Anthropic rolls out KYC for Claude: Anthropic will ask certain Claude users to verify their identity by providing a selfie and a government ID. The company says the new identity verification check will only roll out in a “few use cases.” The checks are meant to prevent abuse and comply with legal obligations. The ID checks will be handled by Persona, the same company Discord had to cut ties because of community backlash.
BlueSky’s mega outage: Social media network BlueSky had a prolonged outage on Thursday that was so bad, even its server status page was down—probably because they hosted it on the same infrastructure. You live and learn, I guess. [News.az]
Grok is still nudifying: xAI’s Grok is still generating nude images at users’ requests, despite a huge backlash from authorities all over the world. Just take Grok behind the shed, Elon! It’s time. [NBC News]
Nudify apps are still everywhere: Both Apple and Google are still hosting nudify apps on their stores, and their ad systems are often used to lure users to the very same apps they’re supposed to have banned. [Tech Transparency Project]
News sites block the Internet Archive: Twenty-three major news outlets are now blocking the Internet Archive’s Wayback Machine from creating copies of their content. Most cited fear the backed up pages could be used as a proxy to train AI on their content. [Tom’s Hardware]
IPv6 milestone: Global IPv6 traffic has crossed 50% for the first time at the end of last month.

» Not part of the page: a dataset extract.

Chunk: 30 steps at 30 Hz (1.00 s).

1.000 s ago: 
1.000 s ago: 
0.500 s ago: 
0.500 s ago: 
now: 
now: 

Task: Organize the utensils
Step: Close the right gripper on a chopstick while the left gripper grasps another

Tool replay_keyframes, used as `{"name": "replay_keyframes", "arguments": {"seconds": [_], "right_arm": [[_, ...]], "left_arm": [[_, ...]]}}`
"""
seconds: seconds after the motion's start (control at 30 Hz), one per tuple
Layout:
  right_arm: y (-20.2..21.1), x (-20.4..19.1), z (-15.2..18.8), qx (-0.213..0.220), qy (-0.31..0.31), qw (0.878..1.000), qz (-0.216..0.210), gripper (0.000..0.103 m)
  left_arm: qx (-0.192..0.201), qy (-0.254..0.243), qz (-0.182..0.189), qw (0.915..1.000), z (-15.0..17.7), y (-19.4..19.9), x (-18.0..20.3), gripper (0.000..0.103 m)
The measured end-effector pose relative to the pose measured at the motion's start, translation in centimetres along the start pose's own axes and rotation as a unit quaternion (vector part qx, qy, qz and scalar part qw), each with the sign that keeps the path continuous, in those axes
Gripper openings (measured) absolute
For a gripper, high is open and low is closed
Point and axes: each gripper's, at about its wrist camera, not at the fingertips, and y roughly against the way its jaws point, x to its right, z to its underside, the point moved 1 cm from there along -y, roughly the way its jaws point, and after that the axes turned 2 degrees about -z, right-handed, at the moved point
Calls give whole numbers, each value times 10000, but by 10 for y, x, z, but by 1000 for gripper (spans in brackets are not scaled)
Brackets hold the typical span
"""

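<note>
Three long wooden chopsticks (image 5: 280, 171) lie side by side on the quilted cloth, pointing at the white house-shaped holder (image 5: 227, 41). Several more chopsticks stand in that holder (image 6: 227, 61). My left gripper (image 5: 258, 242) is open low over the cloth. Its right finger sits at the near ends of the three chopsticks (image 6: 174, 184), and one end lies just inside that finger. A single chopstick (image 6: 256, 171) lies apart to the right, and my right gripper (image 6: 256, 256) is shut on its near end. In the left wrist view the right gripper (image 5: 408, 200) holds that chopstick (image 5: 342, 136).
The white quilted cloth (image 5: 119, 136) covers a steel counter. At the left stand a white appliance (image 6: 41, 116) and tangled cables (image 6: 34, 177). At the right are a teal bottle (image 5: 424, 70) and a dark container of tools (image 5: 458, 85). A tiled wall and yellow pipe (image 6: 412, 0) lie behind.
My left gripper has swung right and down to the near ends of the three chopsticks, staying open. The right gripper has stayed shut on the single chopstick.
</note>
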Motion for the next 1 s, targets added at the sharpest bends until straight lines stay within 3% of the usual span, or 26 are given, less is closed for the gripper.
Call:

IPv8 protocol proposal: A new version of the IP addressing protocol has been proposed with the Internet Engineering Task Force. The new protocol is being called IPv8 and is meant to be compatible with old IPv4 addresses. IPv8 addresses will include a prefix and an old IPv4 address. The prefix will be specific to each ASN (network operator). For old IPv4 addresses, this prefix will be 0.0.0.0. This will allow devices and networks with old IPv4 addresses to connect to IPv8 systems without any software updates required.
Chrome does nothing to stop browser fingerprinting: Web privacy expert Alexander Hanff looks at the various browser fingerprinting techniques used by online trackers and how Chrome doesn’t do anything to block them.
Android gets new one-time data pickers: The next Android OS version will include two new systems to let users pick contacts or share their precise location for one time without an app needing persistent access to the read contacts and precise geolocation permissions.
Raspberry Pi disables passwordless sudo: The Raspberry Pi project has disabled passwordless access to the sudo utility in its OS.
Some ESUs extended: Microsoft has extended the Exchange 2016/2019 Extended Security Updates (ESU) program until October this year. The ESU ended this month. Same goes for the Skype for Business ESU.
Windows adds RDP warning popups: Windows will now show a security warning popup whenever users open RDP configuration files. The popups will alert users that they are about to make dangerous changes that may allow remote attackers to connect to their PCs and steal data. Several threat actors have used malicious RDP config files in phishing operations as a way to gain a foothold inside targeted networks. Russian group ATP29 is known for using this technique in espionage operations.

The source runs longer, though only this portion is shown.